▸ Work task:
Using the records below, find every line that includes "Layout" and copy it.

▸ Data for review:
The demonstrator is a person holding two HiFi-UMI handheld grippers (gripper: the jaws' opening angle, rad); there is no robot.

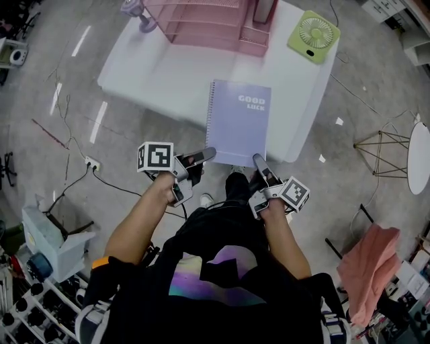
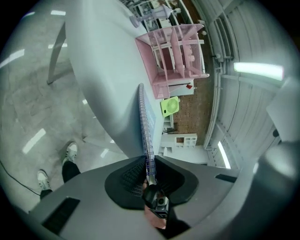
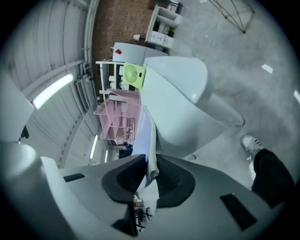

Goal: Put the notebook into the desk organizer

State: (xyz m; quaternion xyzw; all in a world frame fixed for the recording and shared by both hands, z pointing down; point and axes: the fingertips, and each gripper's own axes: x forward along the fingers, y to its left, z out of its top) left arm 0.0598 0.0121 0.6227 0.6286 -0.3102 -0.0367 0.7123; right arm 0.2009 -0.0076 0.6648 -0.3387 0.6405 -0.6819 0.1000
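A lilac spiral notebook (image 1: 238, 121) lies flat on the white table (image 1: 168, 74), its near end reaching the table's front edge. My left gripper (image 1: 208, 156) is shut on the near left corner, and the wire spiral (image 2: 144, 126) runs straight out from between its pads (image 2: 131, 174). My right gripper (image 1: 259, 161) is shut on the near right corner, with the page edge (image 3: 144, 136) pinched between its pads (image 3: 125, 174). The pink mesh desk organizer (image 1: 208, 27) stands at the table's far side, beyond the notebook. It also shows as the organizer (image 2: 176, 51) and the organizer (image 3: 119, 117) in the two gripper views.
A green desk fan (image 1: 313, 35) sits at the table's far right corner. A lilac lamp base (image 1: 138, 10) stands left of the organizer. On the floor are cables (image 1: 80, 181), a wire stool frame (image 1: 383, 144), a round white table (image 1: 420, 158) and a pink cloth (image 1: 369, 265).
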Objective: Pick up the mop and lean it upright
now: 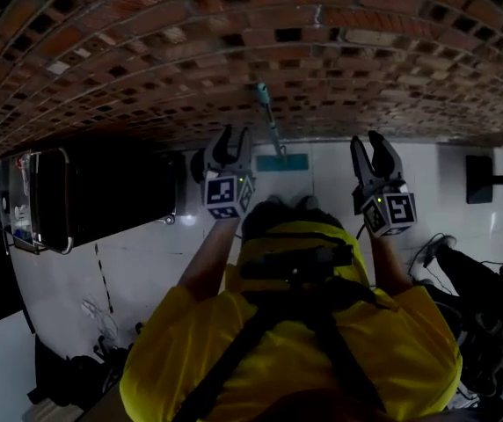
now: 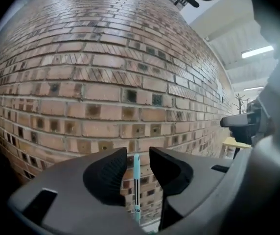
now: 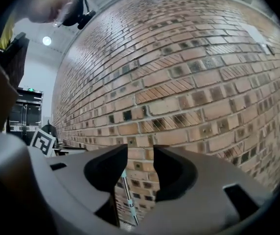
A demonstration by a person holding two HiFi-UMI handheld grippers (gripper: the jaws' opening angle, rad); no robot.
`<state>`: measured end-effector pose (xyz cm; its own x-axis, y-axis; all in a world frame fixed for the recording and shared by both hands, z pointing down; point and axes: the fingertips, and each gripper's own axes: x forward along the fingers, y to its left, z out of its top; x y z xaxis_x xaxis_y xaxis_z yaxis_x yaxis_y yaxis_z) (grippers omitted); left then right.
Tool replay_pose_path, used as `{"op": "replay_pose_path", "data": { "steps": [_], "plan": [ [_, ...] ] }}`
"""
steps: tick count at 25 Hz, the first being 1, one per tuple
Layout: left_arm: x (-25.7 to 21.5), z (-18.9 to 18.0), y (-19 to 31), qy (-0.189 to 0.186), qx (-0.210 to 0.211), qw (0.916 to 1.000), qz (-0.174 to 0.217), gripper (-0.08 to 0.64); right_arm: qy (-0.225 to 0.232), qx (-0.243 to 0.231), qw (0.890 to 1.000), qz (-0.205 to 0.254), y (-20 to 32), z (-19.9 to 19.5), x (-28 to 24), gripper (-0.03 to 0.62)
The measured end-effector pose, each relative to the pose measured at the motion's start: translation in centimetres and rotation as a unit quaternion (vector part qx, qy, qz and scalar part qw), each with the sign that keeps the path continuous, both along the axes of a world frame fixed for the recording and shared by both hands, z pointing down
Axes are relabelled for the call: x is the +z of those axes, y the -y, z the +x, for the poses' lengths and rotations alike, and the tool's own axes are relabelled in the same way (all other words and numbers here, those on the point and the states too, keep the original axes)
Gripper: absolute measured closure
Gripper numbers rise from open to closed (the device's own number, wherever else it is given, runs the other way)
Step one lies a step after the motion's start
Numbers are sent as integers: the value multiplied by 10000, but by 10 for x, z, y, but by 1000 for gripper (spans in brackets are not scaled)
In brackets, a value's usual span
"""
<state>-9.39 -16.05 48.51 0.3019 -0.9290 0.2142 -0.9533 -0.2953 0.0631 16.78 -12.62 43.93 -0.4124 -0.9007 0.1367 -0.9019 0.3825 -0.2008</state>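
Left gripper view shows the left gripper (image 2: 138, 153) with its jaws released and parted, gripping nothing; the teal mop handle (image 2: 136, 180) lines up in the gap but stands beyond them, against the brick wall (image 2: 105, 82). The right gripper (image 3: 140, 151) is likewise open and empty, with the same handle slanting past below its left jaw. In the head view both grippers are held up in front of the person, and the mop leans on the wall between them, its flat teal head (image 1: 281, 162) on the pale floor (image 1: 146, 253) at the foot of the bricks. From here the lean itself looks like the weak point: the head rests on what seems a smooth tiled floor and could skid outward, or the handle could slide sideways along the brick and drop. A jaw brushing the handle on the way back would be enough to start that. Several things are hard to judge. The gripper bodies cut off the mop head in both gripper views, and how close the left jaws are to the handle cannot be told. The head view is dark, and where the handle's top meets the bricks is too small to make out.
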Motion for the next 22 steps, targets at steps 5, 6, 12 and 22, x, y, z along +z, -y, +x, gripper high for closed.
{"op": "replay_pose_path", "data": {
  "steps": [5, 6, 12, 22],
  "plan": [
    [82, 20, 62, -49, -181, 9983, -558, 419, -22, -256, 9988, -406, 17, -1, 27, 420],
    [96, 23, 72, -41, -189, 9979, -624, 419, -69, -297, 9986, -441, 20, -1, 31, 420],
    [151, 41, 125, -78, -111, 9959, -897, 438, -104, -338, 9971, -675, 39, -2, 59, 420],
    [158, 51, 145, 201, -311, 9977, -562, 451, -78, -383, 9956, -857, 35, -10, 77, 420]
  ]
}}
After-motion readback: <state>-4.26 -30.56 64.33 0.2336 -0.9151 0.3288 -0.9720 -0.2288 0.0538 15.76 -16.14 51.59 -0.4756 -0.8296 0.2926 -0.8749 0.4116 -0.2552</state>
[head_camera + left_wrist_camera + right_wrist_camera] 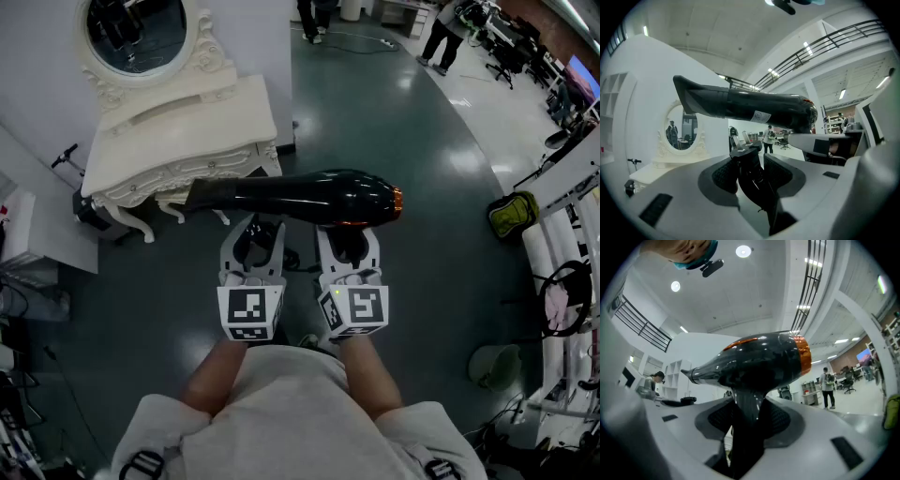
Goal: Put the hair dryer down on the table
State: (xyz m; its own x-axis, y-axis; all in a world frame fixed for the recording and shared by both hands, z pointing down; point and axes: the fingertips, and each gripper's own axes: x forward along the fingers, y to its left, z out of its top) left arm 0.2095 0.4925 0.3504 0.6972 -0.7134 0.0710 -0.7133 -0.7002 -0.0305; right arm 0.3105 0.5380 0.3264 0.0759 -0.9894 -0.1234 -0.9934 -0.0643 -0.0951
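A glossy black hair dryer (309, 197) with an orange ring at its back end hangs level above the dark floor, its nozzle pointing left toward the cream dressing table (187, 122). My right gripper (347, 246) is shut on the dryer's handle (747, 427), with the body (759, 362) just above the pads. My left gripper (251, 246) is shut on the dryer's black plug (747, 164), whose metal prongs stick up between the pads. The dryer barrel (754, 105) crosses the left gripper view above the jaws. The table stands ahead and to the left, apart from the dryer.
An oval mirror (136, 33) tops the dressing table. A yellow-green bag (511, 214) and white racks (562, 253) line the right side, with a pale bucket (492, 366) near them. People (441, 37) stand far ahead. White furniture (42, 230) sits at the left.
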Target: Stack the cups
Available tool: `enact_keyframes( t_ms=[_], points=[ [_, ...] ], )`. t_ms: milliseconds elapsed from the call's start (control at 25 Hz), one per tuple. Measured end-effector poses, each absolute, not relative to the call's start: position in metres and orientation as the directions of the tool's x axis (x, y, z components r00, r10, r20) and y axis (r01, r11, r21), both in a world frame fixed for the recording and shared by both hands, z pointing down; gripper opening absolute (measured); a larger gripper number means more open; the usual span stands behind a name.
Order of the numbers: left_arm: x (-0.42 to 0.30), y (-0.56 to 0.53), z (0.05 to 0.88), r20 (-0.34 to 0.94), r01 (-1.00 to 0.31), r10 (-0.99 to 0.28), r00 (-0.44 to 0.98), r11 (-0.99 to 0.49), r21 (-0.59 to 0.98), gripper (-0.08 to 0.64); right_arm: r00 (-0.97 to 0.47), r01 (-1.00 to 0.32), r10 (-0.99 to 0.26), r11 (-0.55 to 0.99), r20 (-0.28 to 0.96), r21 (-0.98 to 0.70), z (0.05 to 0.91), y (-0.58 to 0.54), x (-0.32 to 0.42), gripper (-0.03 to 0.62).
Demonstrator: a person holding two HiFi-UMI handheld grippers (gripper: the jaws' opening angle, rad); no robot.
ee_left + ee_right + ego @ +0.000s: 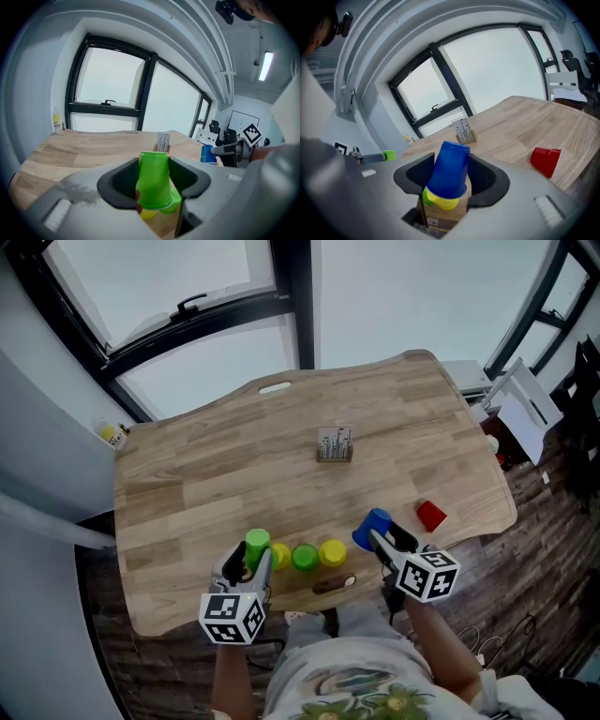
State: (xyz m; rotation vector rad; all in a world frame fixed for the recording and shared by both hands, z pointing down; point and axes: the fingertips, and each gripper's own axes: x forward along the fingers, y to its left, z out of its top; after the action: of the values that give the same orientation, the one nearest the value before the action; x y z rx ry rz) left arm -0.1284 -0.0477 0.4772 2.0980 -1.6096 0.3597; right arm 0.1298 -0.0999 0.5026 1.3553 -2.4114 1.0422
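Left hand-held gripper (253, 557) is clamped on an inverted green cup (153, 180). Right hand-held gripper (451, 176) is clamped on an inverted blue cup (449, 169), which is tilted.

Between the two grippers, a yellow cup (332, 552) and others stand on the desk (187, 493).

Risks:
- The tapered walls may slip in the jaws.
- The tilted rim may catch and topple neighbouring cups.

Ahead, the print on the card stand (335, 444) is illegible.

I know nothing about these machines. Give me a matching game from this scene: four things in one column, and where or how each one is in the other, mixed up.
Things:
1. left gripper
2. right gripper
3. red cup
4. card stand

Place or state:
A. closed on a blue cup
B. in the middle of the table
C. closed on a green cup
D. on the table, near its right edge

Pairs: 1-C, 2-A, 3-D, 4-B.
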Motion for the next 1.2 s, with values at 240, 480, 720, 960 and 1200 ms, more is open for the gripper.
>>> enact_keyframes(
  t_ms=[240,480,720,960,1200],
  points=[
    [-0.102,-0.053,0.492,0.480,-0.938,-0.806,0.345,-0.286,0.195,0.213,-0.545,-0.821,-0.682,0.318,0.488,-0.474,0.505,-0.093,0.132,0.222],
    [-0.086,-0.056,0.512,0.497,-0.934,-0.792,0.354,-0.331,0.136,0.213,-0.531,-0.837,-0.673,0.322,0.514,-0.442,0.507,-0.083,0.130,0.222],
    [-0.076,-0.057,0.521,0.471,-0.924,-0.797,0.380,-0.355,0.144,0.213,-0.521,-0.845,-0.671,0.318,0.528,-0.430,0.506,-0.079,0.127,0.221],
    [-0.076,-0.054,0.527,0.447,-0.923,-0.809,0.382,-0.356,0.145,0.213,-0.524,-0.844,-0.665,0.322,0.532,-0.428,0.507,-0.072,0.123,0.221],
    [-0.077,-0.049,0.530,0.449,-0.926,-0.812,0.373,-0.352,0.133,0.213,-0.528,-0.842,-0.656,0.321,0.540,-0.433,0.511,-0.069,0.122,0.221]
  ],
)
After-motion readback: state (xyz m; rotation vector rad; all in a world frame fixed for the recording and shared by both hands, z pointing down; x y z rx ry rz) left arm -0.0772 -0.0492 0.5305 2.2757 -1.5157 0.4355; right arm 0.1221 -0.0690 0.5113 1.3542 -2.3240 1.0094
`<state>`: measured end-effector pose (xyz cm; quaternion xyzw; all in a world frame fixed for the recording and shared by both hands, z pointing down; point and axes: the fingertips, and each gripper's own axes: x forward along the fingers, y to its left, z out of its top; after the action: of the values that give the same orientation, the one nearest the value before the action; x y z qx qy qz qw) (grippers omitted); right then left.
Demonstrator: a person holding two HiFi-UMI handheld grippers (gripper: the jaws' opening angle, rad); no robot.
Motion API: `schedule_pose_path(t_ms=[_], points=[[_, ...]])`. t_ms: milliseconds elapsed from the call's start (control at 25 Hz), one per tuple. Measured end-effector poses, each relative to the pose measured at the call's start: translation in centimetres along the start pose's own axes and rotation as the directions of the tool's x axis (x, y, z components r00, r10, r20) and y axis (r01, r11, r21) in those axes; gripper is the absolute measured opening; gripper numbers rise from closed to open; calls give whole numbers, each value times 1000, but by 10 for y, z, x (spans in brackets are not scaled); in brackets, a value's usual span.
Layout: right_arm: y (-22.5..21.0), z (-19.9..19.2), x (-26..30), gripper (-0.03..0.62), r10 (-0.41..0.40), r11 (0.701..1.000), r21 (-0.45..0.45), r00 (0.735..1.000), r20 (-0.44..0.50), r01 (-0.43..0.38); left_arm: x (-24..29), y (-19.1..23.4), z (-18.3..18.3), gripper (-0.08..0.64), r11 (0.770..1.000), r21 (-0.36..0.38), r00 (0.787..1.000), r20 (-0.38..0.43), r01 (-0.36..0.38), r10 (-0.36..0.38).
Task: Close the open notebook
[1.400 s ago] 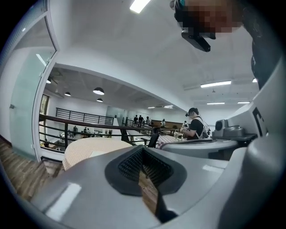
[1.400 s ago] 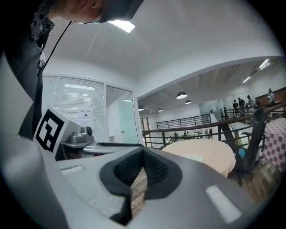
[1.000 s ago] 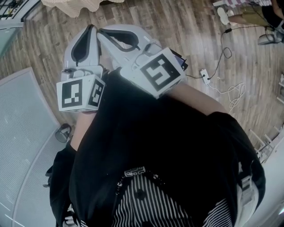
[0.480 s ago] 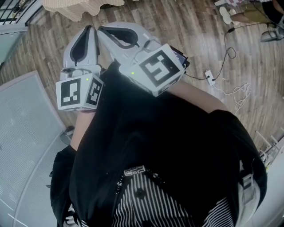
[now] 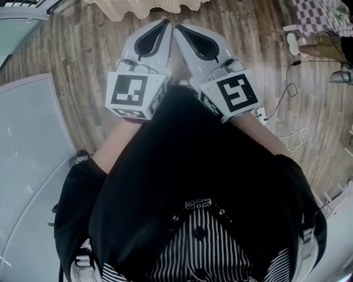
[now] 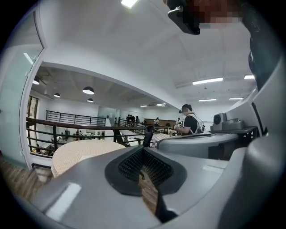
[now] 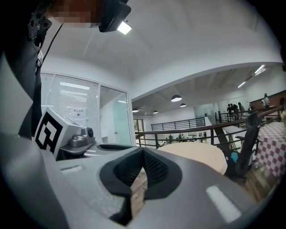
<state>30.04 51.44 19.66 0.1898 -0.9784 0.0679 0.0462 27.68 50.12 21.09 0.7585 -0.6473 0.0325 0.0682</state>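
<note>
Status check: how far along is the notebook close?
Done: nothing visible; no notebook appears in any view. In hand: nothing; the grey left tool and grey right tool are both shut and empty, side by side above the wooden plank floor, pointing toward a round cream-clothed table. Remaining: find the notebook and close it.

The left gripper [image 5: 161, 26] and right gripper [image 5: 181, 28] sit side by side before the person's torso [image 5: 193, 182], above the floor [image 5: 83, 60], tips converging. A table [image 5: 143, 6] stands just beyond the tips, with a railing [image 6: 54, 134] behind it. A panel [image 5: 33, 143] lies left of the person; a power strip [image 5: 260, 113] and cable [image 5: 292, 135] lie on the floor to the right, a second table [image 5: 317, 12] beyond them.
</note>
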Motion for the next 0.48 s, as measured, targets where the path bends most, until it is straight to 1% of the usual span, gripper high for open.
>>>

▸ Written response:
Layout: left_arm: x (-25.7 to 21.5), z (-18.9 to 18.0), y (-19 to 31), qy (-0.189 to 0.186), qx (-0.210 to 0.211), qw (0.916 to 1.000), qz (-0.174 to 0.217), gripper (-0.08 to 0.64); right_arm: qy (-0.225 to 0.232), qx (-0.243 to 0.231), qw (0.890 to 1.000), qz (-0.205 to 0.254), y (-20 to 32), z (-19.9 to 19.5), x (-28 to 24), gripper (-0.03 to 0.62)
Layout: right_arm: y (-22.5..21.0), z (-19.9..19.2), x (-26..30), gripper (-0.03..0.62), r10 (-0.41..0.40), r11 (0.701..1.000), r21 (-0.45..0.45), r00 (0.735..1.000), r20 (-0.44..0.50), r01 (-0.43..0.38); left_arm: x (-24..29), y (-19.1..23.4), z (-18.3..18.3), gripper (-0.08..0.64), r11 (0.770..1.000), r21 (-0.36..0.38), r00 (0.787..1.000), r20 (-0.38..0.43), r01 (-0.36..0.38), r10 (-0.36..0.38).

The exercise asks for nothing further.